DATA SECTION:
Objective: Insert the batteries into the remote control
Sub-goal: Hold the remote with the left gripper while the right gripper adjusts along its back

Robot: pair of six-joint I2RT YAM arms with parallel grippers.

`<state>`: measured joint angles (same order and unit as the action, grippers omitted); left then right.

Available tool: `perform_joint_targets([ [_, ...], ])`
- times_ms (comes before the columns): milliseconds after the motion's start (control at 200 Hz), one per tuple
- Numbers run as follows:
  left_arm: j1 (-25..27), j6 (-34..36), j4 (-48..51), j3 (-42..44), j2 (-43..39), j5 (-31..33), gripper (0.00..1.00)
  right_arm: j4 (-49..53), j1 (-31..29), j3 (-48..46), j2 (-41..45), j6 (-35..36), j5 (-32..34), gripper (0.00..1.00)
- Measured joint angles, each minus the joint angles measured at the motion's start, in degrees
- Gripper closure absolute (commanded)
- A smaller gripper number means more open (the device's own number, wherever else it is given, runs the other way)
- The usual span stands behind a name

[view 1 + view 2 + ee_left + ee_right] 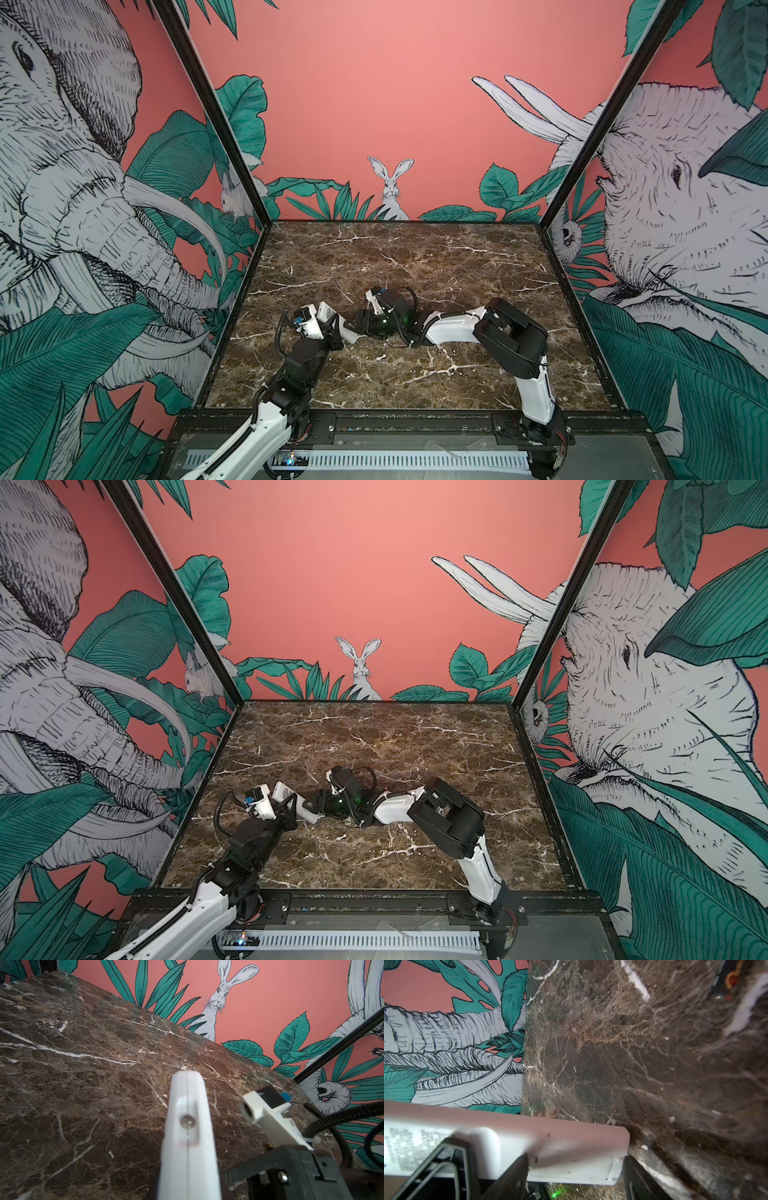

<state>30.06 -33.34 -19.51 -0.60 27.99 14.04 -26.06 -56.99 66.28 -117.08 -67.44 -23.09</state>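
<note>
In both top views the left claw (334, 332) is clamped on the remote control (327, 311), lifted over the near-left of the surface (415, 257). Left wrist: remote control edge-on. Right wrist: the right claw (575, 1168) sits astride its battery cover (571, 1171); whether it is pressing, I cannot tell. I would push the cover straight, lengthwise.

The far half of the worktop (415, 257) lay bare in both top views, open from side to side. Left of centre the left arm (299, 365) and right arm (457, 328) met at the remote control (328, 312), closing that strip. Near the front edge, bare marble ran between the two arms. Patterned walls (395, 104) shut in the far side and both flanks.
</note>
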Motion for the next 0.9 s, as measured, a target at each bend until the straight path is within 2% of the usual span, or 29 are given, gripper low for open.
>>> perform_joint_targets([
  [325,-0.1,-0.1,0.8,0.0,-0.3,1.0,1.00,-1.7,0.2,0.7,-1.8,-1.4,-1.3,0.28],
  [590,-0.3,0.2,0.7,0.0,-0.2,2.2,1.00,15.6,-0.1,9.5,-1.9,3.7,-0.2,0.29],
  [900,-0.4,1.5,-0.3,0.0,0.5,1.4,1.00,30.2,-1.3,17.2,-2.0,11.7,4.3,0.40],
])
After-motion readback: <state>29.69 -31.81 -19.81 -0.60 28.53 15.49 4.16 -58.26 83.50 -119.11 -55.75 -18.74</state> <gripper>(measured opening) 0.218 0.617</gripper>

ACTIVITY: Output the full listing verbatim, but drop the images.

WRITTEN ANSWER:
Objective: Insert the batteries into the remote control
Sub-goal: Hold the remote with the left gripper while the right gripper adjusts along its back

Robot: pair of six-joint I2RT YAM arms with parallel grippers.

`<state>`: measured joint angles (same order and unit as the action, grippers omitted); left then right.

Available tool: `perform_joint_targets([ [_, ...], ])`
- times_ms (comes before the columns): milliseconds after the motion's start (control at 200 Hz), one per tuple
- Numbers run as follows:
  left_arm: j1 (-25..27), j6 (-34..36), j4 (-48..51), j3 (-42..44), j2 (-43..39), j5 (-31..33), gripper (0.00..1.00)
  right_arm: j4 (-49..53), j1 (-31..29), j3 (-48..46), j2 (-41..45), j6 (-35..36), j5 (-32..34), gripper (0.00..1.00)
- Measured joint angles, each minus the joint angles measured at the motion's start, in degrees
- Gripper closure absolute (commanded)
- A smaller gripper number means more open (the device's own number, wherever else it is given, runs the other way)
- The usual span stands behind a name

[view 1 + view 2 + ee_left + ee_right] 

<state>30.06 -33.34 -19.51 -0.60 27.99 14.04 -26.06 -56.99 66.28 -117.08 -67.44 -23.09</state>
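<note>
In both top views the left claw (334, 332) is clamped on the remote control (327, 311), lifted over the near-left of the surface (415, 257). Left wrist: remote control edge-on. Right wrist: the right claw (575, 1168) sits astride its battery cover (571, 1171); whether it is pressing, I cannot tell. I would push the cover straight, lengthwise.

The far half of the worktop (415, 257) lay bare in both top views, open from side to side. Left of centre the left arm (299, 365) and right arm (457, 328) met at the remote control (328, 312), closing that strip. Near the front edge, bare marble ran between the two arms. Patterned walls (395, 104) shut in the far side and both flanks.
</note>
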Motion for the next 0.9 s, as measured, a target at each bend until the straight path is within 2% of the usual span, or 29 are given, gripper low for open.
>>> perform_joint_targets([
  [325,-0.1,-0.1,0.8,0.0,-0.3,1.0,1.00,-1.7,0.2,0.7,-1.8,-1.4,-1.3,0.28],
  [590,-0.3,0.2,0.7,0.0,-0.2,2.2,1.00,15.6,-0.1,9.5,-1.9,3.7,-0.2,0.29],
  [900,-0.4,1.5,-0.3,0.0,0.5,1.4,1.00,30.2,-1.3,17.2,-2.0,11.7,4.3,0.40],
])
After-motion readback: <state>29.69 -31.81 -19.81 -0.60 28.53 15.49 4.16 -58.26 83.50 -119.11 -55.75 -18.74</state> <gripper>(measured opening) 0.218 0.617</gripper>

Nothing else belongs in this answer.